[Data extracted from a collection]
▼

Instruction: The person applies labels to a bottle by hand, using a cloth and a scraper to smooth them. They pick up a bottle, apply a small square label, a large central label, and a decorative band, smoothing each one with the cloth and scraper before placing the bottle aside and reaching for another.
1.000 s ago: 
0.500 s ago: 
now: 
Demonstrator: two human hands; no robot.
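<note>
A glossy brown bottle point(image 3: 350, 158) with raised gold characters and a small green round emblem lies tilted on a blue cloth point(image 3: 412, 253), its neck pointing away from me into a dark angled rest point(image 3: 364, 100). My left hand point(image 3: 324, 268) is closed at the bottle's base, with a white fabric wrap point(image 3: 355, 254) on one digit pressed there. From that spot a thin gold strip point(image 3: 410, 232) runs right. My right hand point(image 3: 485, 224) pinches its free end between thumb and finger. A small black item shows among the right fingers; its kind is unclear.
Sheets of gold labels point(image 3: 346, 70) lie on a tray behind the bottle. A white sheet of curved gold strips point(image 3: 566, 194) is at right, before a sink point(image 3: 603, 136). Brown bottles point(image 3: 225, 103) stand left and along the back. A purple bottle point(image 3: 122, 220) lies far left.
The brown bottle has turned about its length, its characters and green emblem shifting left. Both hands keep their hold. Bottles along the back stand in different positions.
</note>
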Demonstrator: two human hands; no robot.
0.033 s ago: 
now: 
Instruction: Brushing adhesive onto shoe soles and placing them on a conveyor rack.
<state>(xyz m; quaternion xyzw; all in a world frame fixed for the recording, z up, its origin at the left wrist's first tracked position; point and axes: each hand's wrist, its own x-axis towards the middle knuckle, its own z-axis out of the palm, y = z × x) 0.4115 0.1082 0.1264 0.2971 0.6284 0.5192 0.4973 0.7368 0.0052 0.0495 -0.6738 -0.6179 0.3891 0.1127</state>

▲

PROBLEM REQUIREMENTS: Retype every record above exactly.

ANSWER SPACE:
Instruction: The person applies labels to a bottle by hand, using a cloth and a scraper to smooth them. They pick up a bottle, apply a small square label, a large central label, and a decorative band, smoothing each one with the cloth and scraper before placing the bottle aside and reaching for another.
1.000 s ago: 
0.500 s ago: 
now: 
Demonstrator: two human hands; no robot.
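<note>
A glossy brown bottle point(image 3: 350, 158) with raised gold characters and a small green round emblem lies tilted on a blue cloth point(image 3: 412, 253), its neck pointing away from me into a dark angled rest point(image 3: 364, 100). My left hand point(image 3: 324, 268) is closed at the bottle's base, with a white fabric wrap point(image 3: 355, 254) on one digit pressed there. From that spot a thin gold strip point(image 3: 410, 232) runs right. My right hand point(image 3: 485, 224) pinches its free end between thumb and finger. A small black item shows among the right fingers; its kind is unclear.
Sheets of gold labels point(image 3: 346, 70) lie on a tray behind the bottle. A white sheet of curved gold strips point(image 3: 566, 194) is at right, before a sink point(image 3: 603, 136). Brown bottles point(image 3: 225, 103) stand left and along the back. A purple bottle point(image 3: 122, 220) lies far left.
The brown bottle has turned about its length, its characters and green emblem shifting left. Both hands keep their hold. Bottles along the back stand in different positions.
</note>
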Demonstrator: two human hands; no robot.
0.033 s ago: 
now: 
Instruction: Brushing adhesive onto shoe soles and placing them on a conveyor rack.
<state>(xyz m; quaternion xyzw; all in a world frame fixed for the recording, z up, its origin at the left wrist's first tracked position; point and axes: each hand's wrist, its own x-axis towards the middle knuckle, its own z-axis out of the palm, y = z × x) 0.4115 0.1082 0.1264 0.2971 0.6284 0.5192 0.4973 0.7368 0.0052 0.0495 -0.6738 -0.6179 0.3891 0.1127</state>

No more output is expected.